Other universities try to encourage postgraduate take-up with means-tested bursaries. Bradford offers £500, for example, and the University of Teesside offers students on taught postgraduate courses a non-means-tested £2,400, either against fees or as £50 a week for 48 weeks.
And some universities have brought in loyalty schemes. At the University of Lincoln, graduates get £1,000 off postgraduate study if they stay on at the university. At the University of Liverpool, graduates going straight on to postgraduate study are eligible for a means-tested £1,500 bursary, and 10 students will be awarded a £10,000 means-tested Outstanding Student Award if they achieved a First this year.
Bursaries are also used to attract students to areas in which the universities want to develop. Leeds, for example, is offering two new £1,500 scholarships this year to the Institute of Medieval Studies. Recipients will have to work half a day a week on the institute's website and newsletter.

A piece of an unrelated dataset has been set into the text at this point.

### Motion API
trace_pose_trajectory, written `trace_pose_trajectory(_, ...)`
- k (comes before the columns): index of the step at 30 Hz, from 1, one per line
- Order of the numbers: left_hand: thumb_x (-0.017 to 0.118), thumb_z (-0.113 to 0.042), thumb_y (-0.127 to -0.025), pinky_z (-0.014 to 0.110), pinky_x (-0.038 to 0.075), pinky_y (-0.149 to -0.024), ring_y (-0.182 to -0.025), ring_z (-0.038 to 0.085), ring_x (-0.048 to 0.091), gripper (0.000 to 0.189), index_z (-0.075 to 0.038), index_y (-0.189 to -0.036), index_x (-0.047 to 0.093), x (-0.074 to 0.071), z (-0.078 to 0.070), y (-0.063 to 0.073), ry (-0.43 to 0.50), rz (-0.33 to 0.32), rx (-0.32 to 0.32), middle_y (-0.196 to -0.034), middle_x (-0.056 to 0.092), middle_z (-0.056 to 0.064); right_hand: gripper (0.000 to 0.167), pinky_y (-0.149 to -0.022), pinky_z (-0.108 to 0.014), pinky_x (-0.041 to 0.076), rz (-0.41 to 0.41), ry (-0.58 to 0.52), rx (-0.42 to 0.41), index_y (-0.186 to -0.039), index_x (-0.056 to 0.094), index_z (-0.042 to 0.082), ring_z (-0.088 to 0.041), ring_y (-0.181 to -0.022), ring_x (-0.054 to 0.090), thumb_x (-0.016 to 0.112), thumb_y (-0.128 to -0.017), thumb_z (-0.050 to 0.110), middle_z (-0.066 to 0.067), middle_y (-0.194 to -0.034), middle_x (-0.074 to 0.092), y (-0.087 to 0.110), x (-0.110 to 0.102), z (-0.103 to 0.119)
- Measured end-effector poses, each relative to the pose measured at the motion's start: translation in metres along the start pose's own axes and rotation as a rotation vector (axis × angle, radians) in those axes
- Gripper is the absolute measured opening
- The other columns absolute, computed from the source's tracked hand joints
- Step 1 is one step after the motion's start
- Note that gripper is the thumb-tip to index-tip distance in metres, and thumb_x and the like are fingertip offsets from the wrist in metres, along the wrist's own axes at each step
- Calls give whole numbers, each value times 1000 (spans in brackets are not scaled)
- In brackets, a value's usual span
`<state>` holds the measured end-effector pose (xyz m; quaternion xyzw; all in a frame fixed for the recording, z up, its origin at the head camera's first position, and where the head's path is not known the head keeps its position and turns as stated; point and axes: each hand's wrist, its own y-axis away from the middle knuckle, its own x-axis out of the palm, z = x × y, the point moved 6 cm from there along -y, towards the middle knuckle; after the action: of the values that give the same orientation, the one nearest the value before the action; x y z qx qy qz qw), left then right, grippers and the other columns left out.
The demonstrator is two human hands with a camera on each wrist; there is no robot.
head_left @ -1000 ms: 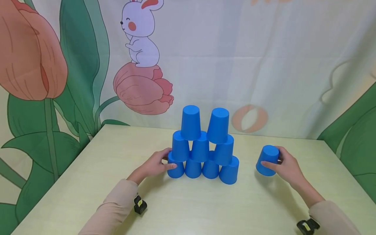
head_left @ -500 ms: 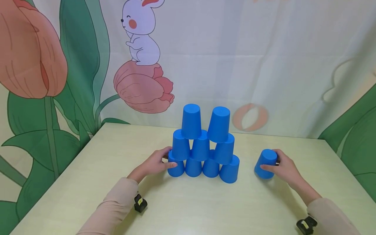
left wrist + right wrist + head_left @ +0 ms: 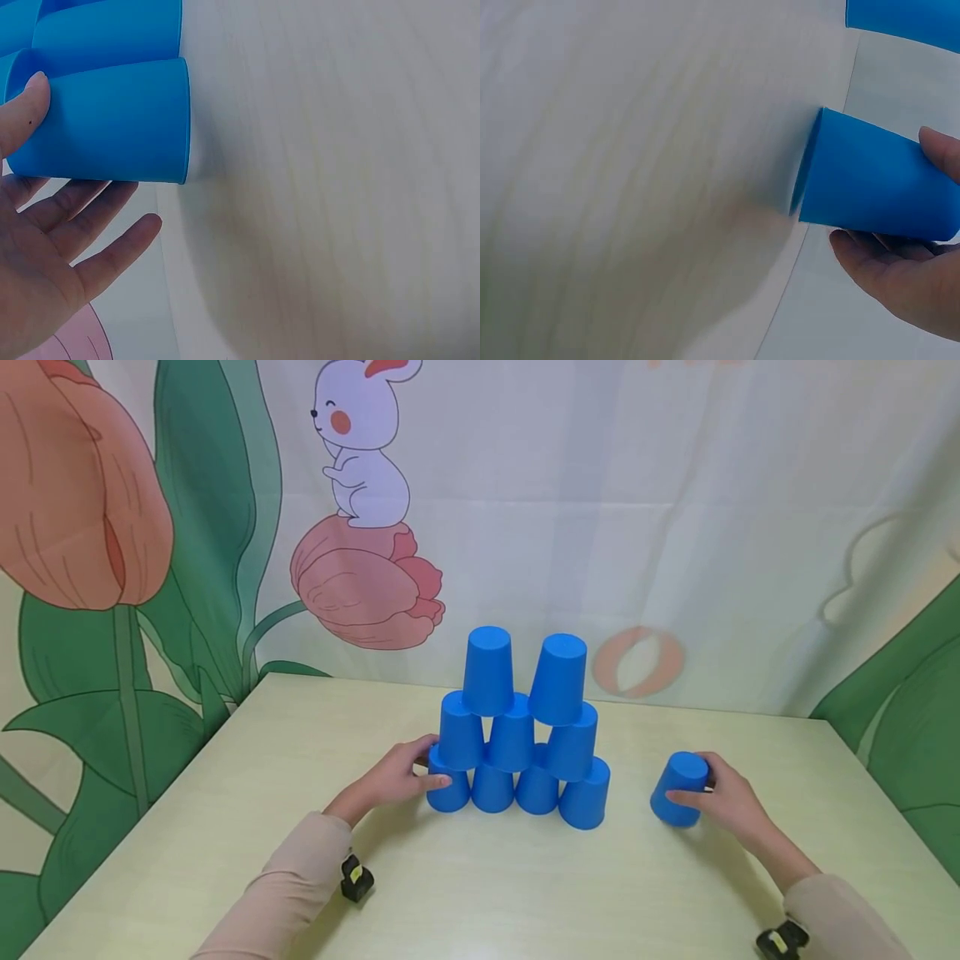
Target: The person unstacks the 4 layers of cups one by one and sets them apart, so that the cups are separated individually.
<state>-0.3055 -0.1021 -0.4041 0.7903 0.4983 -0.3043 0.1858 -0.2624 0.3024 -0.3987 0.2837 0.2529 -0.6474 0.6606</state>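
Upside-down blue cups stand stacked in three tiers on the table, with two cups, such as the top left cup (image 3: 488, 672), on the highest tier. My left hand (image 3: 396, 774) is at the leftmost bottom cup (image 3: 112, 124), thumb on its front and fingers along its far side. In the left wrist view those fingers are spread, the little finger off the cup. Right of the stack, my right hand (image 3: 731, 797) grips a single upside-down blue cup (image 3: 678, 789) between thumb and fingers. That cup tilts a little; whether its rim touches the table cannot be told.
The pale wooden table (image 3: 525, 902) ends at the back against a printed curtain (image 3: 750, 568) with a rabbit and tulips. Black wrist devices, such as the left one (image 3: 357, 878), sit by the sleeves. Bare tabletop lies between the stack and the right cup.
My right hand has lowered its cup toward the table and slightly nearer to me. The left hand and the stack have stayed in place.
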Motion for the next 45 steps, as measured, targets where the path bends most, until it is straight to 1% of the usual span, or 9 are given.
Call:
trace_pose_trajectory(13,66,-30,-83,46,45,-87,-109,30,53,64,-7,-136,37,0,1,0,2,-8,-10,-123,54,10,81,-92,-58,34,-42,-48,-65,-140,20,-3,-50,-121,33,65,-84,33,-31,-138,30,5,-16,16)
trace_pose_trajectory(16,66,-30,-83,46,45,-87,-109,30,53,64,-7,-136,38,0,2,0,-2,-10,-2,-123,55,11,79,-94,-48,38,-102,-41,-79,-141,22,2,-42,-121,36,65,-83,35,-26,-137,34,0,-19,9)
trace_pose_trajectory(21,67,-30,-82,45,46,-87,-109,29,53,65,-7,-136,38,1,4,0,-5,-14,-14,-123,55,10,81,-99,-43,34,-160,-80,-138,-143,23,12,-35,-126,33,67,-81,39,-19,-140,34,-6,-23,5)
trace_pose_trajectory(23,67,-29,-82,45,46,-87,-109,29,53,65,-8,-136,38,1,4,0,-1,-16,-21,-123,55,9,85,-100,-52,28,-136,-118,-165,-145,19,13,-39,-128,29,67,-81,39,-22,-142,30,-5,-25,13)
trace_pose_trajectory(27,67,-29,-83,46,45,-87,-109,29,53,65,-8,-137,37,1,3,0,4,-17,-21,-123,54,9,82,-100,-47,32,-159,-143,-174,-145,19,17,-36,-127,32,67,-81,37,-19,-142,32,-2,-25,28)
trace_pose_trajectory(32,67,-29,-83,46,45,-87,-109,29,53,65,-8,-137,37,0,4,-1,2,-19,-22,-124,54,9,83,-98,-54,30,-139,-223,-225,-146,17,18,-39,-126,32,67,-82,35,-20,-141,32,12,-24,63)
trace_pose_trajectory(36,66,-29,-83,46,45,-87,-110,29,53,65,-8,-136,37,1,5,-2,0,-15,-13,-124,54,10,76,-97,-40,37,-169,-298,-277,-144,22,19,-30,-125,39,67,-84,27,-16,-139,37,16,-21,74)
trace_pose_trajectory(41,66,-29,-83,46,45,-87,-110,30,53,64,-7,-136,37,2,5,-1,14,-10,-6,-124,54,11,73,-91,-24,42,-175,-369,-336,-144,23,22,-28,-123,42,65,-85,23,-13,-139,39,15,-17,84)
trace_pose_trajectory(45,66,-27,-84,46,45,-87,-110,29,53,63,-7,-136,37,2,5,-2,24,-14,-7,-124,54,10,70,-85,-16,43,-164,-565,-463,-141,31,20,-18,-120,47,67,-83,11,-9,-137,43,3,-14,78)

King's College London (KCL) is offering 19 new Innovation Bursaries worth £2,500 for Masters courses starting this year, from an MRes in molecular biophysics to an MA in terrorism and security. "The bursaries are designed to encourage recruitment," says KCL spokesperson Melanie Gardner.
Universities that have an eye on the international market are offering bursaries that will numb some of the pain of international fees, in effect giving discount places. The University of Salford is offering 500 new scholarships for international students. Its International Excellence Scholarships and South Asia Bursaries are worth £2,000 and £1,000 each, respectively. Kingston University, in south-west London, will be offering 48 postgraduate international scholarships for 2008/9, worth £3,000 each.
And Liverpool Hope University has two new scholarships: an unlimited number of Overseas Scholarships and five International Postgraduate Scholarships. Overseas Scholarships are worth £1,000 a year and are open to students who achieved top grades in their degree. International Postgraduate Scholarships, for taught postgraduate programmes, are worth half of the university's fees.
All of which are, indeed, good in themselves and good for business.